* [Work task]:
When you reach the line with "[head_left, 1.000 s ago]" in the listing below, transcribe it and each line after it up to and including the line with "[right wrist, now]", exactly and with nothing else.

= Beginning of Section =

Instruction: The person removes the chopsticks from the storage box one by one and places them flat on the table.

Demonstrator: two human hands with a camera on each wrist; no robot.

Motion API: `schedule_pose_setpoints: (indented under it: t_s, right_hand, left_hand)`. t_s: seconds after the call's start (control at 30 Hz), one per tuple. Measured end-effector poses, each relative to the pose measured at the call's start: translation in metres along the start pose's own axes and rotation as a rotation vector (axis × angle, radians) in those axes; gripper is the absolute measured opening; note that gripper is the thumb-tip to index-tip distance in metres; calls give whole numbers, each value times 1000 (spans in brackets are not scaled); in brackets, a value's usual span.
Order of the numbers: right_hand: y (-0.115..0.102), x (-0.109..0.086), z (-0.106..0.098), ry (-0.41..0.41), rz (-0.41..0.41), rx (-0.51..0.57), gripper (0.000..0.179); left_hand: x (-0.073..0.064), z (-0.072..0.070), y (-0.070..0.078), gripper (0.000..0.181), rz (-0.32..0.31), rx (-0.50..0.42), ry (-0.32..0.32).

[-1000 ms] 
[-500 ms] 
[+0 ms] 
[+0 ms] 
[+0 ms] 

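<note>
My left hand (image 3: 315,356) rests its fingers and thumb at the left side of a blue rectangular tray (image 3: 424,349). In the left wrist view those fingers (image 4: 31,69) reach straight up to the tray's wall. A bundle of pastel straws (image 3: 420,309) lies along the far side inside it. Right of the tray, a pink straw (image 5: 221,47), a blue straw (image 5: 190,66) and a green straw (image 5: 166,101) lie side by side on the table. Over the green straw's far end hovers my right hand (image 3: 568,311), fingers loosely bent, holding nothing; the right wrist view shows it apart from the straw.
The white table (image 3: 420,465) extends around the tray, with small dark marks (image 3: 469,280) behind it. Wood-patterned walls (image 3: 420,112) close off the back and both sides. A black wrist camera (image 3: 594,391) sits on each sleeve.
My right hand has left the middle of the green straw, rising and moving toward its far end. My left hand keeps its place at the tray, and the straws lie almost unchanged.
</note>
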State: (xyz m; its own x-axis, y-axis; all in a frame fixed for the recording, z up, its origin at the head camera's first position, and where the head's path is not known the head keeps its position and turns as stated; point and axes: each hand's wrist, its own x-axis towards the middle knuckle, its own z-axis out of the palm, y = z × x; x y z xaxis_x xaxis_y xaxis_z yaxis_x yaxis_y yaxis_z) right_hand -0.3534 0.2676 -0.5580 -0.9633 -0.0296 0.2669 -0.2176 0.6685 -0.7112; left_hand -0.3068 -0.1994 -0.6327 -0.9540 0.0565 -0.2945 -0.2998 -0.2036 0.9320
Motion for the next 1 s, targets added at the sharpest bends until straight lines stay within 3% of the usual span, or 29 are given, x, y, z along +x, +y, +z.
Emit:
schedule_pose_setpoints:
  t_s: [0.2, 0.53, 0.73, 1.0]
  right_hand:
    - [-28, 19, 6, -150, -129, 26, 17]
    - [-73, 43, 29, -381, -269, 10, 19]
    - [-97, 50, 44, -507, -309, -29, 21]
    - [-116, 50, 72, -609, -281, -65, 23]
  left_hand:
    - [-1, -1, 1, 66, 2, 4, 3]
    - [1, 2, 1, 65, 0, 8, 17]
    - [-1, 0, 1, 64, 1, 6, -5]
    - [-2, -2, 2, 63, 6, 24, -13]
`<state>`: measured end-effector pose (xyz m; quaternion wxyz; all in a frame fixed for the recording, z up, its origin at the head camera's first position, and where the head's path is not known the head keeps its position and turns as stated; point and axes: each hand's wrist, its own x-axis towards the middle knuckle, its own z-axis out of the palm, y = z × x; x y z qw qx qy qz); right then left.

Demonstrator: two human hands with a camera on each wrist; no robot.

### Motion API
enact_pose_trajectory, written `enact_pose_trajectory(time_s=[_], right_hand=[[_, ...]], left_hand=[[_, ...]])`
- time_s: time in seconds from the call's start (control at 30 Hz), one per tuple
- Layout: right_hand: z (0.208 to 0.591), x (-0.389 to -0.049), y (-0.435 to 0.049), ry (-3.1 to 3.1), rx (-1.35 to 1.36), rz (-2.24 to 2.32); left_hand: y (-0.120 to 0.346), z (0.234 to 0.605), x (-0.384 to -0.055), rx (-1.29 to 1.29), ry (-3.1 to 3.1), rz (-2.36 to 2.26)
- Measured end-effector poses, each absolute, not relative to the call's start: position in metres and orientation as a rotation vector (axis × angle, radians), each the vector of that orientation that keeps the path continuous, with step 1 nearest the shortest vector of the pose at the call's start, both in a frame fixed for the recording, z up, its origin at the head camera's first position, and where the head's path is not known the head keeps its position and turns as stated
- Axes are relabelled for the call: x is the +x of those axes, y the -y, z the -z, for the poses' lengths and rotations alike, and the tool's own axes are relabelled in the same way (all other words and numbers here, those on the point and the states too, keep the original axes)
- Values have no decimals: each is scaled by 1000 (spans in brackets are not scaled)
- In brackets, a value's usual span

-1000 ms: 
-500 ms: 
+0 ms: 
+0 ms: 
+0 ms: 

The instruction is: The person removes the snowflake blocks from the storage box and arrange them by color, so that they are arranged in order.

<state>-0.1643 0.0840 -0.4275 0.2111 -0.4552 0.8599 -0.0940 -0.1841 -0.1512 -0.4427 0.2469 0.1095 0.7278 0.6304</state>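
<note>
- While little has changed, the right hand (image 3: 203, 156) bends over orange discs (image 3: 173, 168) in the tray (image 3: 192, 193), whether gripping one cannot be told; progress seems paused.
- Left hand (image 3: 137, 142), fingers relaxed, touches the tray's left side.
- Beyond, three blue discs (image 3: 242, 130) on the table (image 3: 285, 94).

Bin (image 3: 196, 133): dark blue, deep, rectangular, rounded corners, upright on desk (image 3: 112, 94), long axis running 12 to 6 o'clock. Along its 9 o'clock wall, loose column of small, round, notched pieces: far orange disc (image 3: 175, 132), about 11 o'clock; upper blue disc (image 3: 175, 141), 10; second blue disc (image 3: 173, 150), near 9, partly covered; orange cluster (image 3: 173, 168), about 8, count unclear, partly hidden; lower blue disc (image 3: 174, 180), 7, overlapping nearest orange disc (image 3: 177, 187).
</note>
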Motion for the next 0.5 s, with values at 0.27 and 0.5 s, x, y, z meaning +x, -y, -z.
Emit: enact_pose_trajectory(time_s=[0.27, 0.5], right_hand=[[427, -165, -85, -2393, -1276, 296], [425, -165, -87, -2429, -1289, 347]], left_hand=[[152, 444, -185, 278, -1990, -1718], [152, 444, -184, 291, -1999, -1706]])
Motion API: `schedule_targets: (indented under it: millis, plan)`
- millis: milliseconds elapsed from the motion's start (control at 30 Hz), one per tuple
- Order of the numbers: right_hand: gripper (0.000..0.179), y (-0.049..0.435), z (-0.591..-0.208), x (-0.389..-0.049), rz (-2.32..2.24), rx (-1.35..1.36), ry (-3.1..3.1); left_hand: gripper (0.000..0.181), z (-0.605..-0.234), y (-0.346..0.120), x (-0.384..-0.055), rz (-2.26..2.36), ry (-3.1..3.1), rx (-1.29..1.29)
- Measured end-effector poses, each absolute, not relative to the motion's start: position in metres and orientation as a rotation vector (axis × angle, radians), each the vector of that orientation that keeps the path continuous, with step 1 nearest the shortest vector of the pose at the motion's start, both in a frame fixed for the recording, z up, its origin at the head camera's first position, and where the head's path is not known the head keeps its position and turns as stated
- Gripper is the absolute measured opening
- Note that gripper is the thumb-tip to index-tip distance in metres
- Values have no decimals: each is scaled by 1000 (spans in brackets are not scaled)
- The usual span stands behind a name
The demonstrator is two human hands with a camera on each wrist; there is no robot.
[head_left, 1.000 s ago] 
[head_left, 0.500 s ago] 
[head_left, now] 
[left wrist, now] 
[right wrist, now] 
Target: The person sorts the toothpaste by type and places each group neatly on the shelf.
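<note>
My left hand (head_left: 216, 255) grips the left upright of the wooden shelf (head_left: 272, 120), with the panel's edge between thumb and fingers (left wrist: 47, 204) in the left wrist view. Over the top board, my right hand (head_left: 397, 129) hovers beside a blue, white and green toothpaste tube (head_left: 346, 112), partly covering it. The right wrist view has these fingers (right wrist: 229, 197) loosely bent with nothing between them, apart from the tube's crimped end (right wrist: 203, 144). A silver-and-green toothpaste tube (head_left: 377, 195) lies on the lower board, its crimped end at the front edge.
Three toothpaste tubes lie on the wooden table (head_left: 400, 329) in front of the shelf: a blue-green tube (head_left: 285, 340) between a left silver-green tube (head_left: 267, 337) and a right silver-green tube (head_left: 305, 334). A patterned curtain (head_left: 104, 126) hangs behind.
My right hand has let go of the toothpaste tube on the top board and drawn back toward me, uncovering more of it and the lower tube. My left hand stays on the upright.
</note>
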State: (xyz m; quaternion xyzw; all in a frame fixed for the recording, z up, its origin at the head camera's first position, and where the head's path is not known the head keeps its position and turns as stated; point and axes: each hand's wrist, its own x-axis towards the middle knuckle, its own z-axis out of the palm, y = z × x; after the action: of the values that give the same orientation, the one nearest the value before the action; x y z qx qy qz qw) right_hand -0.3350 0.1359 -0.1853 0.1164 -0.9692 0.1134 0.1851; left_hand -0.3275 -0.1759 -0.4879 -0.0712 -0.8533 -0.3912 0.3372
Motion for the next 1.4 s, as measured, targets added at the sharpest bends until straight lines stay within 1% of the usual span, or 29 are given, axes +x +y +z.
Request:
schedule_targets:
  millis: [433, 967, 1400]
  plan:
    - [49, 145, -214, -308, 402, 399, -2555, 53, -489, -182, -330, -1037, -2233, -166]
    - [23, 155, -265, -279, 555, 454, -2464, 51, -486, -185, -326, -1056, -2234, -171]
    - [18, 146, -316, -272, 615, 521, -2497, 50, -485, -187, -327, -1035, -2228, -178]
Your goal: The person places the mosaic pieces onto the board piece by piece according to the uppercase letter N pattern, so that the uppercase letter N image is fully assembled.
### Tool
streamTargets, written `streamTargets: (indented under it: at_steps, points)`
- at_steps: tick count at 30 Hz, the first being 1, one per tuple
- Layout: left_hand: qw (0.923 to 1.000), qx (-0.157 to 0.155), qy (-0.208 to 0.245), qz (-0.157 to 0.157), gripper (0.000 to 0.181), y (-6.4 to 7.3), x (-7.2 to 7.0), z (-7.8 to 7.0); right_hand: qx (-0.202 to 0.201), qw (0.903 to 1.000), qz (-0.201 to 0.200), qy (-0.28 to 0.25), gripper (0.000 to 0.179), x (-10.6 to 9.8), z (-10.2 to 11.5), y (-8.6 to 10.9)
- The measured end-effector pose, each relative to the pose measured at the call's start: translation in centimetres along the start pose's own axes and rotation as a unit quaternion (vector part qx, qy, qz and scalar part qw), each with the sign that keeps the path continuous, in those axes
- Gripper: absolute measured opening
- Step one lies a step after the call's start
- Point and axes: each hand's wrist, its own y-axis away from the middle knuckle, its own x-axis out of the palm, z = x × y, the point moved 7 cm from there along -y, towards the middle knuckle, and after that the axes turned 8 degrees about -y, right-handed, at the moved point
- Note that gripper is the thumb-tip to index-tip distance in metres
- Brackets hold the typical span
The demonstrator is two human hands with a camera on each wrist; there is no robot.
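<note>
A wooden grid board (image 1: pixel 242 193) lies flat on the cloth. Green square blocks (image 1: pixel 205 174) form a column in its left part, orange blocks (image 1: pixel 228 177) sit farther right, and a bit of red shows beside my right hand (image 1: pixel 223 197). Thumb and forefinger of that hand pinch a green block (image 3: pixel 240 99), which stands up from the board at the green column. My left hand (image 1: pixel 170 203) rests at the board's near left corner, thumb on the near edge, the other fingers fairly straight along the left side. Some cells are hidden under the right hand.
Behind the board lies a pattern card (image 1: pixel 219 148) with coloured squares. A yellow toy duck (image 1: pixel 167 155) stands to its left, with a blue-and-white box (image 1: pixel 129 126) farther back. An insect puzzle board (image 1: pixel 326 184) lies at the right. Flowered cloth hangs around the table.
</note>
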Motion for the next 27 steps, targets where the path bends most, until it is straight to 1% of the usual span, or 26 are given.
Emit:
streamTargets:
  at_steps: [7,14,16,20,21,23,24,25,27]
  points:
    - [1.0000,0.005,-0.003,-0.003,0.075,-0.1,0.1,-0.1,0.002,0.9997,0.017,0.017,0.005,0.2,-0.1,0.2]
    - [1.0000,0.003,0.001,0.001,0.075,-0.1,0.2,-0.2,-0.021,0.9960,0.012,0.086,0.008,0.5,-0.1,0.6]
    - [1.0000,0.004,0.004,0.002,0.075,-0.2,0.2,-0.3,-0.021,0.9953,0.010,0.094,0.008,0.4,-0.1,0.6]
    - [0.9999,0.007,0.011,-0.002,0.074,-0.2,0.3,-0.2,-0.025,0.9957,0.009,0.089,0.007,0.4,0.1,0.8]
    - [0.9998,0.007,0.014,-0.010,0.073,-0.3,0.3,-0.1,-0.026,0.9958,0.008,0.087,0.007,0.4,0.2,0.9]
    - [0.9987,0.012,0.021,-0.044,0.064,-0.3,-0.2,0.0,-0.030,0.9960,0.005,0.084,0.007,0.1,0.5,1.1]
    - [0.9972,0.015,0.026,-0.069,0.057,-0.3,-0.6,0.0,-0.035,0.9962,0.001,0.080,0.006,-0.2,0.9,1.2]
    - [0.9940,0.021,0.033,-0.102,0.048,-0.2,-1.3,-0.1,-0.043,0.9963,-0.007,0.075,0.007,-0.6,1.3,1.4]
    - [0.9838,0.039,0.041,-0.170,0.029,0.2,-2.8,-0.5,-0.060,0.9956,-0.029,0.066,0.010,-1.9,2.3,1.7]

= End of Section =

* [Answer to the problem]:
[head_left, 1.000 s ago] 
[head_left, 0.500 s ago] 
[head_left, now] 
[left wrist, now] 
[right wrist, now] 

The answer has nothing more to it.